On August 14th, a man attempted to assault a dog walker in the U.K. village of Maidenhead. According to the dog walker, she was strolling along a footpath when a man began to follow her. Although she tried to move away, he eventually caught up to her and tried to lift her sweater. Thankfully, before he could go any further, the dog walker screamed — and the man scampered off into the night.

Naturally, something like this is very serious. That’s why the good people of the Thames Valley Police have put out a composite image of the man in question to help people identify him and bring him to justice.

Oh. Oh, God.

Let’s break this down.

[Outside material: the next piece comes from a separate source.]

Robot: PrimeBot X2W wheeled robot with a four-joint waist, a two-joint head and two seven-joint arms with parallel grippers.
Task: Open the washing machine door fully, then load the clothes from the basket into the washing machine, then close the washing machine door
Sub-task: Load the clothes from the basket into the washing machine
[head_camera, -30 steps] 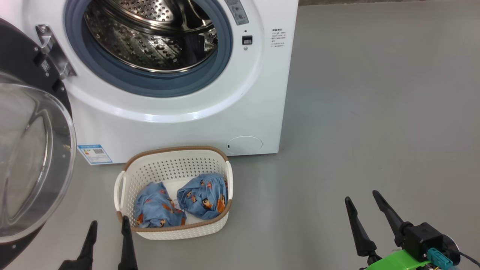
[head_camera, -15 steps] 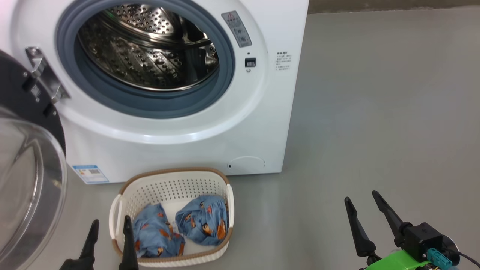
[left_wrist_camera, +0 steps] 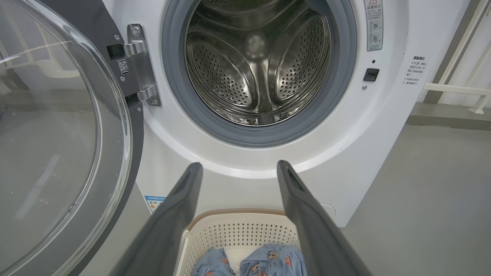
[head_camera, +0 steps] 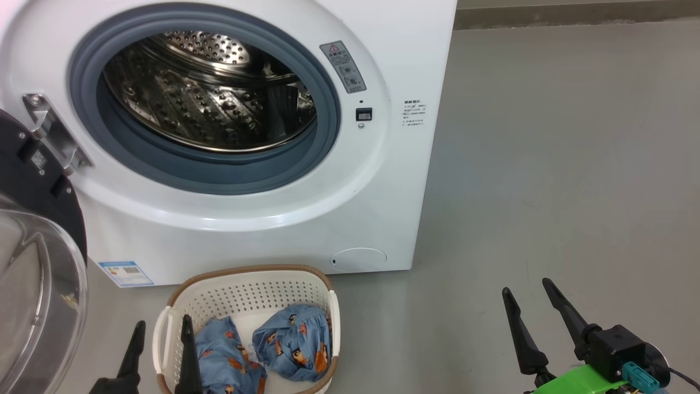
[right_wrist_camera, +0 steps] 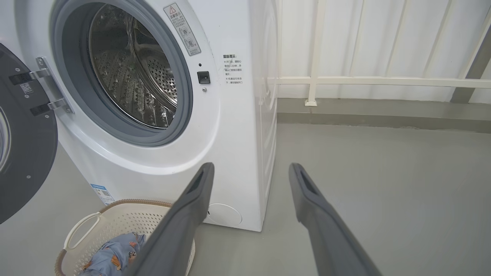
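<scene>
Now: both sets of fingers wide and empty, door open, clothes in the basket

The left fingers (head_camera: 187,355) stand spread wide with nothing between them. In the head view one tip overlaps the near left corner of the basket (head_camera: 246,272); whether it touches the rim cannot be told. In the left wrist view the left fingers (left_wrist_camera: 307,222) frame the basket's far wall, with blue fabric below them. The right fingers (head_camera: 522,334) are equally wide and empty, over bare grey floor (head_camera: 547,164), well apart from the basket on its right.

The clothes (head_camera: 295,342), two blue bundles printed with small orange-brown figures, lie side by side in the basket. The basket sits on the floor just in front of the washing machine (head_camera: 383,180), between its blue energy sticker (head_camera: 124,273) and its round flap (head_camera: 358,259).

Above, the grey gasket (head_camera: 328,126) rings the steel drum (head_camera: 208,104). The washing machine door (head_camera: 33,180) hangs open on the metal hinge (head_camera: 52,134) at the machine's left, its glass bowl bulging toward the camera.
</scene>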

The man we’re looking for has eyes the size of an anime character and the general build of a Nintendo Mii. He also has gone for the bold fashion look of wearing a statement tan hat with a black hoodie. Given the size of the bags under his eyes, I would guess that he hasn’t slept in 10, maybe 12 weeks.

So how did this happen? According to the police department, this is what is called an “E-FIT,” or “Electronic Facial Identification Technique.” Police stations describe the process as incredibly complicated and in-depth, using state-of-the-art technology to create a composite of what a subject might actually look like.

But what the technology actually is, is just a cut-and-paste arts and crafts project. You answer a bunch of questions for an officer. Then, a computer puts together a bunch of images of face parts in a vague approximation of your description. After that, you look at the results and say which one looks most like the suspect. Repeat this a few more times, and boom, you’ve got someone who looks like an NPC on a scratched PS2 disc.

Maybe this is just a bad example. After all, police sketch artists are famously bad at depicting suspects — maybe this is better! To figure that out, Conor Gogarty of Gloucestershire Live described his long-time colleague to an officer wielding an E-FIT program. The resulting image only gave a vague likeness of his friend. Gogarty generously rated the image a 7.5 out of 10 — at which point he was told by an officer that even a 6 would often be seen as a success.

All that said, if you see a man looking like this walking around Maidenhead, you know who to call — a psychiatrist.